3.7 Chemotherapy drugs were related to the risk model
The IC50 values of 20 chemotherapeutics were calculated for each LC sample to estimate the sensitivity of chemotherapy drugs in different groups. Nine drugs, such as Cisplatin, had a significantly higher IC50 in the high-risk group than in the low-risk group, while 10 drugs, such as Erlotinib, had a lower one (Fig. 7). Moreover, the correlation analysis between risk score and IC50 in 19 drugs indicated a strong relationship (Fig. 8). For example, Bosutinib was positively related to the risk score, while Docetaxel was negatively related to the risk score.
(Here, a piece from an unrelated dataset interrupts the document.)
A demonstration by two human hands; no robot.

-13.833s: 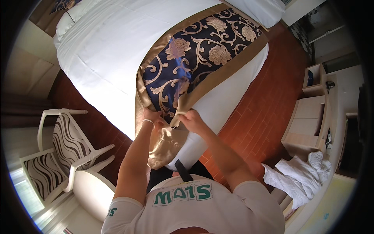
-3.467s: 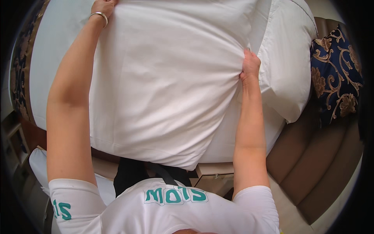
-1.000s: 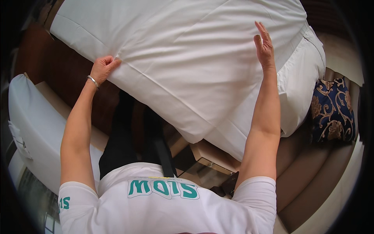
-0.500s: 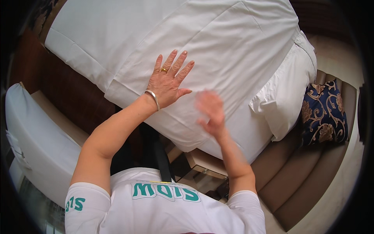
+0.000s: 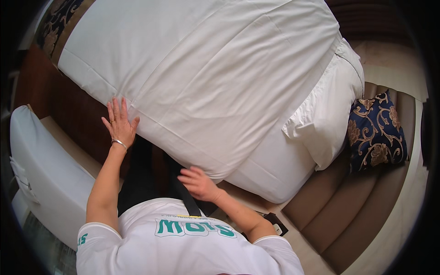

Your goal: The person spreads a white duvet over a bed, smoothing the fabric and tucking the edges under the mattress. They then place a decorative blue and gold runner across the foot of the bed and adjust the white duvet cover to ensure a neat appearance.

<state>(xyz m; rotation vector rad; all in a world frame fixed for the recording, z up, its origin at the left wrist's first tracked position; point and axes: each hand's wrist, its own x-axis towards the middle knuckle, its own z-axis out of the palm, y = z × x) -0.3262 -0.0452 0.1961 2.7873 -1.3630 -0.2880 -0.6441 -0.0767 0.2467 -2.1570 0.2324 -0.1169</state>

3.8 Expression of TFRC, RGS4 and FTH1 in laryngeal carcinoma
In this study, we analyzed the TFRC, RGS4, and FTH1 expression levels in LC cell lines and NHBEC. Our findings revealed a significant increase in TFRC, RGS4, and FTH1 expressions in these cell lines than in NHBEC (Figs. 9A-B). Additionally, we examined 30 pairs of laryngeal carcinomas and paracancerous tissues and utilized qRT-PCR to assess TFRC, RGS4, and FTH1 expression. The results demonstrated significantly higher TFRC, RGS4, and FTH1 expression in laryngeal carcinoma tissues than in paracancerous tissues (Fig. 9C). Furthermore, KM analysis demonstrated a significant correlation between TFRC and FTH1 expression and patient prognosis, whereas RGS4 expression was not significantly correlated with patient prognosis (Fig. 9D).